自分の主張がなかなか受け入れてもらえないとき、同じ言葉を繰り返すやり方を「こわれたレコード作戦」という。今はレコードを聴くことなどほとんどないが、レコードが壊れると針が同じところに戻って延々と繰り返すことから名づけられた。

筆者は子どもに対してよく使ってきた。「ごはんですよー」「……」「ごはんですよー」「……」「ごはんですよー」「はーい」。多少ボリュームを上げるぐらいで、全く同じ調子で言うことを心掛ける。イライラや不機嫌の気持ちを言葉に込めず、それこそ機械になったつもりで話す。

返事がないのは、聞こえているのにわざと無視しているからではなく、音楽を聴いているのかもしれないし、何かに集中していて聞こえていないのかもしれない。よくちょっとでも意に沿わないことがあると、「わざとやっているのか」とか「嫌がらせしているのか」とか怒り出す人がいるが、そのような態度はかえって相手を遠ざけてしまう。悪く取らないことにしよう。

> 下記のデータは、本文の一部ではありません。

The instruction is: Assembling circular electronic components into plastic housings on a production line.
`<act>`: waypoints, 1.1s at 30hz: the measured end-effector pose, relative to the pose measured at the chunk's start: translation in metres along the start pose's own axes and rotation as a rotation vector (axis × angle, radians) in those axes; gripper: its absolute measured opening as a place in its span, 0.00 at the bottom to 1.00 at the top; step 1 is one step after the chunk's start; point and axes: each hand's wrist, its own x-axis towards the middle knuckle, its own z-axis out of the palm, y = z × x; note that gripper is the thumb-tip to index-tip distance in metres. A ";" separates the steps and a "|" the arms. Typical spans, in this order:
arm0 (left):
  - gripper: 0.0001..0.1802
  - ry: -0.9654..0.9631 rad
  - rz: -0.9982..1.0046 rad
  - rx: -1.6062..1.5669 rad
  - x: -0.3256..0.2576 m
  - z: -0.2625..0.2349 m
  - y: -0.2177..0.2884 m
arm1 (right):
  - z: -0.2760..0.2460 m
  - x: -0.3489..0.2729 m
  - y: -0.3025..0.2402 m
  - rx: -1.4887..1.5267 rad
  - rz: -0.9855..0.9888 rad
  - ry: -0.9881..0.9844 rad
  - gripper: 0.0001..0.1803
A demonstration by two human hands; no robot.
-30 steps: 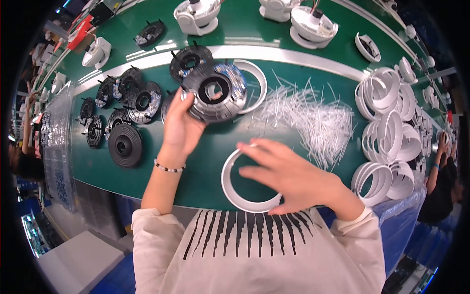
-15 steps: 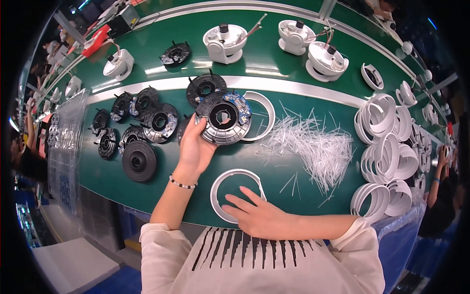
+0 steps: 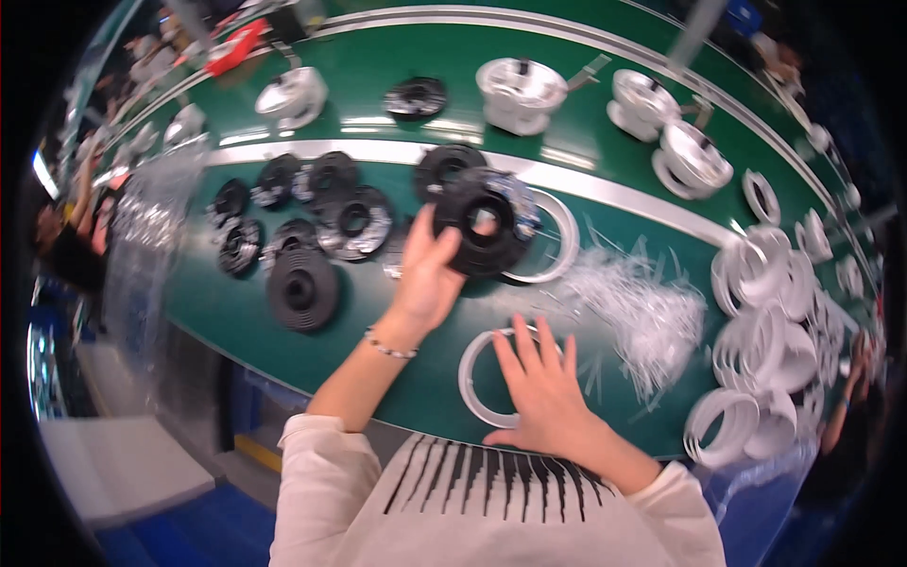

「こわれたレコード作戦」は何かを断るときに役立つ。繰り返しているうちに意固地になったり、怒りや皮肉のトーンになったりしないこと、そして言い訳を増やさないことを心掛けるとよい。

「今度の役員をお願いできないでしょうか」「大変光栄なんですが、今回は辞退させてください」「そこを何とか」「ありがたいんですが、慎重に考えて、今回は辞退させて頂きたいと思います」「理由を聞いてもいいですか」「個人的な事情もあって、現状では役員としての責務を十分に果たせないと考えています」「調整すれば何とかなるのでは?」「ご配慮は大変ありがたいのですが、現時点ではその判断に変わりはありません」

大人に対して使うときは、有無を言わせない感じになりやすい。しつこいセールスだったらそれでもいいが、コミュニケーションを拒否していると思われないよう、クッション言葉(「申し訳ありませんが」「恐れ入りますが」「あいにくですが」)を付けたり、同じ内容でも少し表現を変えたりするとよいだろう。